**Description of the task**
Each line below that contains the word "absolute" must be copied.

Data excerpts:
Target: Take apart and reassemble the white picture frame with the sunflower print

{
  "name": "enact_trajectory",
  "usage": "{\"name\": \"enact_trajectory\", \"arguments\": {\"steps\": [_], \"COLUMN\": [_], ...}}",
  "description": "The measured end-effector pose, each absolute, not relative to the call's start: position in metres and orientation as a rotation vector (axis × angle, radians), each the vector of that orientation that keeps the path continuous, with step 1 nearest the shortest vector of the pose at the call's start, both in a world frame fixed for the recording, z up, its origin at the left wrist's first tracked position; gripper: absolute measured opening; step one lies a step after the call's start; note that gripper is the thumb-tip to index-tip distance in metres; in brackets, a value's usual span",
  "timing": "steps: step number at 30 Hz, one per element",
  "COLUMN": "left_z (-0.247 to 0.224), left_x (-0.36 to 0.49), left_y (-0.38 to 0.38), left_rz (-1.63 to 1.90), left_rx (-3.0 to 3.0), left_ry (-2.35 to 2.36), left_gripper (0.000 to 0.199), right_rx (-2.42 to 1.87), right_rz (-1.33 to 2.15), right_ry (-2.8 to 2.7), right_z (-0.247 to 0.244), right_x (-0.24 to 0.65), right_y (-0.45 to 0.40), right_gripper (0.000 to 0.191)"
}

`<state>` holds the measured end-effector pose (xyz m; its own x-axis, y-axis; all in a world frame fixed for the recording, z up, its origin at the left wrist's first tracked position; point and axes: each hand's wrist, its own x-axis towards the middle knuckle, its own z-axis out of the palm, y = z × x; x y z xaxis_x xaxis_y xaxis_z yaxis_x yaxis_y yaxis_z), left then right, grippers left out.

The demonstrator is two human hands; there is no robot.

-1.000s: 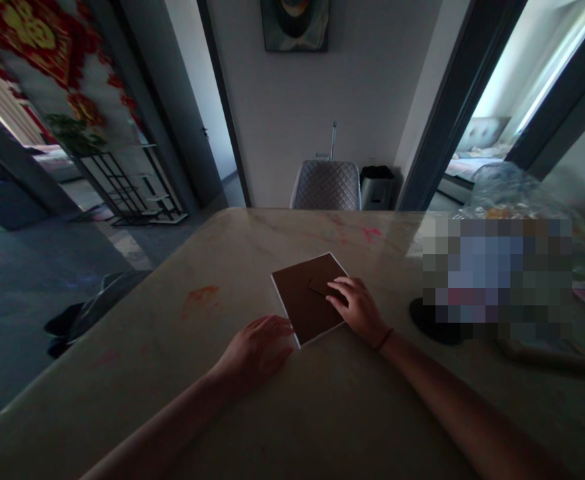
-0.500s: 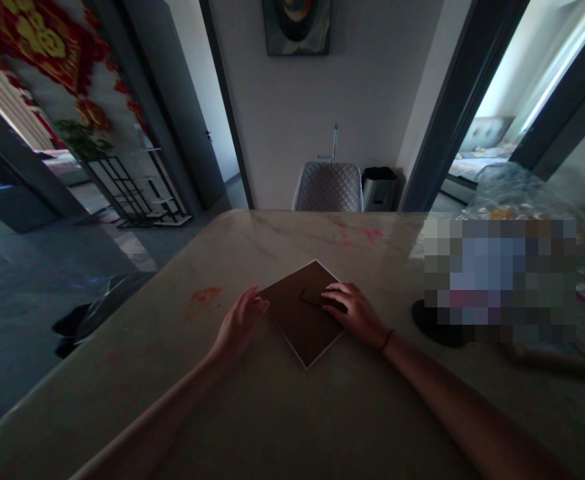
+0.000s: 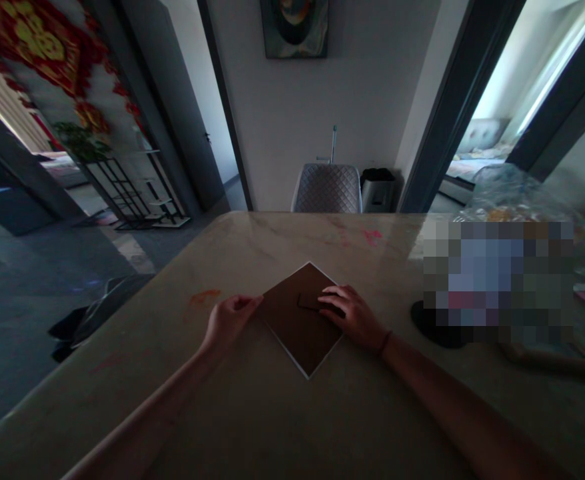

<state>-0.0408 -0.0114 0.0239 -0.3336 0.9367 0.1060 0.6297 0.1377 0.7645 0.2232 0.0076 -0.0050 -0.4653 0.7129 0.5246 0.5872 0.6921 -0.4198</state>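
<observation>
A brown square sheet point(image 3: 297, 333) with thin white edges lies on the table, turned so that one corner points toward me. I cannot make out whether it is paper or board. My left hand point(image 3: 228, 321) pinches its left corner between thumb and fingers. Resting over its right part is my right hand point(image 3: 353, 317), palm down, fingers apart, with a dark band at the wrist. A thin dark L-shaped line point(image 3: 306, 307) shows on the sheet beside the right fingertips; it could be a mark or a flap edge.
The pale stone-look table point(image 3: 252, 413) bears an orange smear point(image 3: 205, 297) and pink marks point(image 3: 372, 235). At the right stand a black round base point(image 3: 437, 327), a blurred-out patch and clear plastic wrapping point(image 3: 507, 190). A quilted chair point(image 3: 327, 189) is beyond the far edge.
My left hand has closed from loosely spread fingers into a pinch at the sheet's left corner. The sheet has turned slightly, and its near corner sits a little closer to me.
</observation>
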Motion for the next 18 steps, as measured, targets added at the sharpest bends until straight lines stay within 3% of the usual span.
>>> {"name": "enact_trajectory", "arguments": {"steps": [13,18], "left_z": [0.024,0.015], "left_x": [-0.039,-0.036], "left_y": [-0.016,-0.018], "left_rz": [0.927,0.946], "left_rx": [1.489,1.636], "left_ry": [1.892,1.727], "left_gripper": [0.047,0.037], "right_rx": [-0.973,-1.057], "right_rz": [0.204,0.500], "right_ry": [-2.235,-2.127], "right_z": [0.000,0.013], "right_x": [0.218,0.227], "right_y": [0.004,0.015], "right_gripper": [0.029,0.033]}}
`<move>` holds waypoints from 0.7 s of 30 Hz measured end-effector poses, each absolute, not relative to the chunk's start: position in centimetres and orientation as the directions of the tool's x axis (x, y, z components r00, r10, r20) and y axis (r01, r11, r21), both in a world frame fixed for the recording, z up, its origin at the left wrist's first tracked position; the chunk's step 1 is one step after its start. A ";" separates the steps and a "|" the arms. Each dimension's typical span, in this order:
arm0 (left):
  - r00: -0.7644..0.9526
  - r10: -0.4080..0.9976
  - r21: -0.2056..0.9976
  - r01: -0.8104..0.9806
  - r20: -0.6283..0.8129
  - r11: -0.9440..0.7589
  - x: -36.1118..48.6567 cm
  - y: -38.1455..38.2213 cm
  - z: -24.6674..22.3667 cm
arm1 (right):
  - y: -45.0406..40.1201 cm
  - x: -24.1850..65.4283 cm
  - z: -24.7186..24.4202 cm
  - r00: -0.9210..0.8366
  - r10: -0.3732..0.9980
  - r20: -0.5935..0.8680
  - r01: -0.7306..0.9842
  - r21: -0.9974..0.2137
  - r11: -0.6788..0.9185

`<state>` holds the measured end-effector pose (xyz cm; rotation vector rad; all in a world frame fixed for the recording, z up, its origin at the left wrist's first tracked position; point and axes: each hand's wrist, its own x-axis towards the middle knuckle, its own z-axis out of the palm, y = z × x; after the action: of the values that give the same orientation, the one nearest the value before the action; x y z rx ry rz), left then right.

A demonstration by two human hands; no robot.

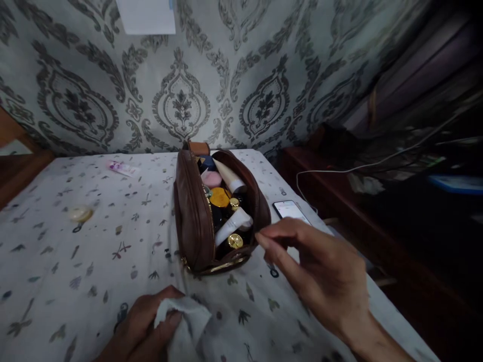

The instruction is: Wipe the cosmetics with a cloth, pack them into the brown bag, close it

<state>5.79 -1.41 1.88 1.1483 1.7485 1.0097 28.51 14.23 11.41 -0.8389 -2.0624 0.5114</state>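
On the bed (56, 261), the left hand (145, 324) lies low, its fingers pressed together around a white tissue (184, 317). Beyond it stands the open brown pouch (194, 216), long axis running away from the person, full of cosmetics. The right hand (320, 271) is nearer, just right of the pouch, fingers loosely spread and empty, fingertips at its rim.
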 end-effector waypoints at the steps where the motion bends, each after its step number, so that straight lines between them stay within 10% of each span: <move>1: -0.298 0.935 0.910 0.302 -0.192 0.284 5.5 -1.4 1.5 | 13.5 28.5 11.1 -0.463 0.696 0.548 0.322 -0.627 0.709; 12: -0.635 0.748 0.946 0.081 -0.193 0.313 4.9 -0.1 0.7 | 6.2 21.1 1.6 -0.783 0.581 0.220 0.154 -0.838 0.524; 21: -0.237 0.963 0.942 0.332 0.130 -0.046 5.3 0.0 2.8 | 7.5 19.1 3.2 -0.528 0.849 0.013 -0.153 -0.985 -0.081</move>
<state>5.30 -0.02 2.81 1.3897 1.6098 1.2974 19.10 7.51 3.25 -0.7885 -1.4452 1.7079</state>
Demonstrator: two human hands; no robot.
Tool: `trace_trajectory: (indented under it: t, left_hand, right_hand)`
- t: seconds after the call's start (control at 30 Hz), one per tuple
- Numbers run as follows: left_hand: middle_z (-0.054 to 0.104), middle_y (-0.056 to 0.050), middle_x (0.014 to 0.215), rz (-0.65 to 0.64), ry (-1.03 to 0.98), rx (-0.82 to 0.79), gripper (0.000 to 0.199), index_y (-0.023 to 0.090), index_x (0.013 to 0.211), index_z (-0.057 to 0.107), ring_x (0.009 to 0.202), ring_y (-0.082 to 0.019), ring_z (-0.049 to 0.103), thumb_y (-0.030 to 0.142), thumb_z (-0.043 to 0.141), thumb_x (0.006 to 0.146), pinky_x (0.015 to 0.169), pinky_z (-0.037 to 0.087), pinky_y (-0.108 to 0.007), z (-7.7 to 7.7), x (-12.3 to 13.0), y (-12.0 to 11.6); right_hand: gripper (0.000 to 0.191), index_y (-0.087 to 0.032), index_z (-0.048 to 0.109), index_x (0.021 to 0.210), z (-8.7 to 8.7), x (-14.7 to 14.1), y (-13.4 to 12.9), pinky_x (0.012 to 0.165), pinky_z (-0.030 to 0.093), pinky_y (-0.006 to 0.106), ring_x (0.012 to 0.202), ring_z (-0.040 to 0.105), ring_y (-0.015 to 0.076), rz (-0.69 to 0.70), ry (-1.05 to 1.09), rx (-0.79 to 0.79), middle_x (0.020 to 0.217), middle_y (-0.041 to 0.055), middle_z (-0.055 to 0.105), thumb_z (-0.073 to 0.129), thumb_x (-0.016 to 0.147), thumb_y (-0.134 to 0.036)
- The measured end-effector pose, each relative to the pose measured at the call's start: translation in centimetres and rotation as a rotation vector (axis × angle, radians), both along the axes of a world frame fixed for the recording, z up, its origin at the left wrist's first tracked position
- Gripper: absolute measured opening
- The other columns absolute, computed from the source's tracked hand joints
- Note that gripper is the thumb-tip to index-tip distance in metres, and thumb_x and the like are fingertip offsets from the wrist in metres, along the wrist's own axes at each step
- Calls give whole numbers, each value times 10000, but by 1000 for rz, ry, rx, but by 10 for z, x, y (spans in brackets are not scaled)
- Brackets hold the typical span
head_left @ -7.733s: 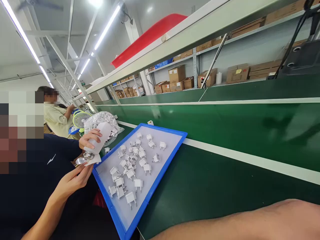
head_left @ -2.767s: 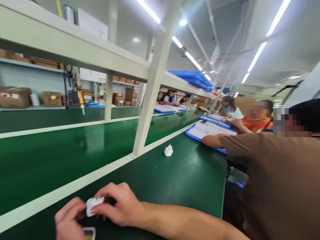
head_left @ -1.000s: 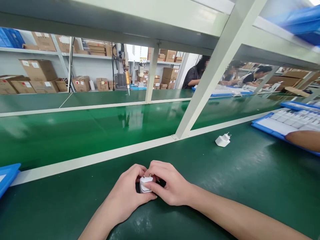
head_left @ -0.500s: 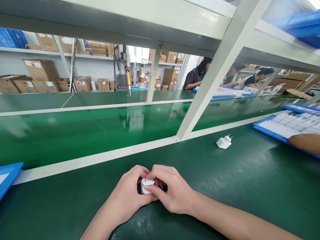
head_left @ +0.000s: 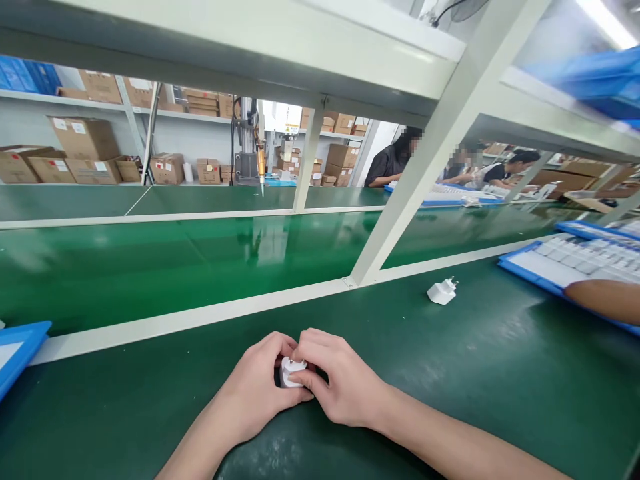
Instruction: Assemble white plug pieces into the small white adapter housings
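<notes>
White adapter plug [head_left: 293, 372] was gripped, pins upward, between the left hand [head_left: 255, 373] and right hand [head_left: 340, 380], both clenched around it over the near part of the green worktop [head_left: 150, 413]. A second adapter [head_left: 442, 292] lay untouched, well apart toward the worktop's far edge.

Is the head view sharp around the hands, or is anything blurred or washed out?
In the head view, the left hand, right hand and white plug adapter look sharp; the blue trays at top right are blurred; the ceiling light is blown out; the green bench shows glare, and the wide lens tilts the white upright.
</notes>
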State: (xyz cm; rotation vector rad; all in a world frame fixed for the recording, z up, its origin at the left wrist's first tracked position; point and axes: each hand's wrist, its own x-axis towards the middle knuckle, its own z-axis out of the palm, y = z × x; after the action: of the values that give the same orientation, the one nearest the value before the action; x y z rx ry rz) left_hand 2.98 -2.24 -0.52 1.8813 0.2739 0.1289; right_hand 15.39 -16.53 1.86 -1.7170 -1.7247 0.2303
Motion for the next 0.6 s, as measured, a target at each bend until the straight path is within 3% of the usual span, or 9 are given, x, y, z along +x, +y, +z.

**Reply to the exercise**
  "description": "The measured end-effector pose, each absolute, not relative to the call's start: position in metres and orientation as a rotation vector (axis × angle, radians), each the vector of that orientation that keeps the path continuous, with step 1 nearest the shortest vector of the pose at the call's start, both in a world frame fixed for the recording, z up, its origin at the left wrist's first tracked position; gripper: absolute measured opening; step one lies a step after the call's start; note that gripper is the thumb-tip to index-tip distance in metres; in brackets, a value's usual span",
`<move>` holds waypoints from 0.7 s of 30 Hz measured end-effector poses, each absolute, not relative to the chunk's start: position in centimetres and orientation as the directions of the tool's x axis (x, y, z components r00, r10, r20) and y axis (r01, r11, r21), both in a world frame fixed for the recording, z up, its origin at the left wrist's first tracked position; the chunk's step 1 is one step after its start. A ";" separates the steps and a "|" the arms. Each dimension's typical span, in this order:
- Gripper: absolute measured opening
- The other columns absolute, computed from the source's tracked hand joints

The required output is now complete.